→ **WORK INSTRUCTION**
Leaving nothing out, set down all the data exactly.

→ **GIVEN MATERIAL**

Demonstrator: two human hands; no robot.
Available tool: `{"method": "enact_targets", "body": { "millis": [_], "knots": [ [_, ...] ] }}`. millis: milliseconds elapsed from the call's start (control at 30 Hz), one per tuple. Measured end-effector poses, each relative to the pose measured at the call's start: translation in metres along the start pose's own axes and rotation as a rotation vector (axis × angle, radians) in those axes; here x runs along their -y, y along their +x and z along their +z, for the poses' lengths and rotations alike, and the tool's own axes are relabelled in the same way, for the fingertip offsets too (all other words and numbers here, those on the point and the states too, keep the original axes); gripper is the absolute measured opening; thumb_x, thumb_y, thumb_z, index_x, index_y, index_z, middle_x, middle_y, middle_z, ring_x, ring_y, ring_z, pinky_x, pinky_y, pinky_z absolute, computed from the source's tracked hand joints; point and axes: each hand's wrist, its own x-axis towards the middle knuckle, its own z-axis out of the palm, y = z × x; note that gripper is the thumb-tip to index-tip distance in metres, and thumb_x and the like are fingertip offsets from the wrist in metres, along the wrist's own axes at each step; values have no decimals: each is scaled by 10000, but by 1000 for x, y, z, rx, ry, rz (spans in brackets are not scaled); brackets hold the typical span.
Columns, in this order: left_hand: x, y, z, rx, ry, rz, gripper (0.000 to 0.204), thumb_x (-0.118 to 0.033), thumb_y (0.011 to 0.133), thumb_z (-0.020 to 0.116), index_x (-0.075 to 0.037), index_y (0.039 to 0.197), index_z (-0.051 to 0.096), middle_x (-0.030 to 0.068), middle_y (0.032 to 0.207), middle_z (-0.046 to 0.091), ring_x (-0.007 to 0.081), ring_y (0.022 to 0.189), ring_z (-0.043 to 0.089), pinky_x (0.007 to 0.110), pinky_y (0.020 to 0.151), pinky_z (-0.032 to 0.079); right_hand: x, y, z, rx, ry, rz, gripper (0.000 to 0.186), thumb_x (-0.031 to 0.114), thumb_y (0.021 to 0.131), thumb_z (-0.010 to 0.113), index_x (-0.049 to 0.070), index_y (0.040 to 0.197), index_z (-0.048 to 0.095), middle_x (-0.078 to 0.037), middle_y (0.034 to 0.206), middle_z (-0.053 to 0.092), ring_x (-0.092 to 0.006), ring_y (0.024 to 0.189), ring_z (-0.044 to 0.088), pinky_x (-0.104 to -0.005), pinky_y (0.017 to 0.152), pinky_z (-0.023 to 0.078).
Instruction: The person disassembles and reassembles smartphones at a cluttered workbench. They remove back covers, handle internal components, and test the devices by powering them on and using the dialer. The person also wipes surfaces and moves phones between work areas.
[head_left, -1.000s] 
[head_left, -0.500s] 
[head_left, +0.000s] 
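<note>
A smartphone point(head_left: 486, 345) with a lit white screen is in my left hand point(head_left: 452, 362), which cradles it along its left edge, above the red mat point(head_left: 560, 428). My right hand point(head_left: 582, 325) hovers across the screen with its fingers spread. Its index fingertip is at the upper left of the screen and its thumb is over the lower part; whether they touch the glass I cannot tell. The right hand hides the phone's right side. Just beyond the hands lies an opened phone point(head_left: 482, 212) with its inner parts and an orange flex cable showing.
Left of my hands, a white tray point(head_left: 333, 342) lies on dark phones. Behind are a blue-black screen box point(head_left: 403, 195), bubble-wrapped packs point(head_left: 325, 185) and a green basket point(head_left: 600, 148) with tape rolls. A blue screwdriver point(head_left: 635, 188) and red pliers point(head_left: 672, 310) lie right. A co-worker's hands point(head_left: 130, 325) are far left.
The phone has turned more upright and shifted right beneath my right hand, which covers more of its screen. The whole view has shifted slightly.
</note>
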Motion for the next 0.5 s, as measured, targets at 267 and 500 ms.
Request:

→ **ANSWER FOR THIS EXERCISE**
Demonstrator: two human hands; no robot.
Available tool: `{"method": "enact_targets", "body": { "millis": [_], "knots": [ [_, ...] ] }}`. millis: milliseconds elapsed from the call's start (control at 30 Hz), one per tuple. Measured end-effector poses, each relative to the pose measured at the call's start: translation in metres along the start pose's own axes and rotation as a rotation vector (axis × angle, radians) in those axes; here x runs along their -y, y along their +x and z along their +z, for the poses' lengths and rotations alike, and the tool's own axes are relabelled in the same way, for the fingertip offsets too (all other words and numbers here, those on the point and the states too, keep the original axes); gripper is the absolute measured opening; thumb_x, thumb_y, thumb_z, index_x, index_y, index_z, middle_x, middle_y, middle_z, ring_x, ring_y, ring_z, pinky_x, pinky_y, pinky_z absolute, computed from the source's tracked hand joints; point and axes: each hand's wrist, its own x-axis towards the middle knuckle, its own z-axis out of the palm, y = z × x; note that gripper is the thumb-tip to index-tip distance in metres, and thumb_x and the like are fingertip offsets from the wrist in metres, along the wrist's own axes at each step; values have no decimals: each is scaled by 10000, but by 1000 for x, y, z, rx, ry, rz (spans in brackets are not scaled); brackets hold the typical span.
Columns, in this order: left_hand: x, y, z, rx, ry, rz, gripper (0.000 to 0.204), thumb_x (-0.118 to 0.033), thumb_y (0.011 to 0.133), thumb_z (-0.020 to 0.116), index_x (-0.075 to 0.037), index_y (0.039 to 0.197), index_z (-0.051 to 0.096), middle_x (-0.030 to 0.068), middle_y (0.032 to 0.207), middle_z (-0.046 to 0.091), ring_x (-0.007 to 0.081), ring_y (0.022 to 0.189), ring_z (-0.043 to 0.089), pinky_x (0.007 to 0.110), pinky_y (0.020 to 0.151), pinky_z (-0.032 to 0.079); right_hand: x, y, z, rx, ry, rz, gripper (0.000 to 0.186), thumb_x (-0.031 to 0.114), thumb_y (0.021 to 0.131), thumb_z (-0.010 to 0.113), index_x (-0.049 to 0.070), index_y (0.040 to 0.197), index_z (-0.048 to 0.095), middle_x (-0.078 to 0.037), middle_y (0.034 to 0.206), middle_z (-0.053 to 0.092), ring_x (-0.092 to 0.006), ring_y (0.024 to 0.189), ring_z (-0.044 to 0.088), pinky_x (-0.104 to -0.005), pinky_y (0.017 to 0.152), pinky_z (-0.023 to 0.078).
Instruction: The person disassembles and reassembles smartphones at a cluttered workbench. They remove back covers, handle internal components, and test the devices by powering them on and using the dialer. The person also wipes surfaces and moves phones between work areas.
[head_left, -1.000s] 
[head_left, -0.500s] 
[head_left, +0.000s] 
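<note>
A smartphone point(head_left: 486, 345) with a lit white screen is in my left hand point(head_left: 452, 362), which cradles it along its left edge, above the red mat point(head_left: 560, 428). My right hand point(head_left: 582, 325) hovers across the screen with its fingers spread. Its index fingertip is at the upper left of the screen and its thumb is over the lower part; whether they touch the glass I cannot tell. The right hand hides the phone's right side. Just beyond the hands lies an opened phone point(head_left: 482, 212) with its inner parts and an orange flex cable showing.
Left of my hands, a white tray point(head_left: 333, 342) lies on dark phones. Behind are a blue-black screen box point(head_left: 403, 195), bubble-wrapped packs point(head_left: 325, 185) and a green basket point(head_left: 600, 148) with tape rolls. A blue screwdriver point(head_left: 635, 188) and red pliers point(head_left: 672, 310) lie right. A co-worker's hands point(head_left: 130, 325) are far left.
The phone has turned more upright and shifted right beneath my right hand, which covers more of its screen. The whole view has shifted slightly.
</note>
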Motion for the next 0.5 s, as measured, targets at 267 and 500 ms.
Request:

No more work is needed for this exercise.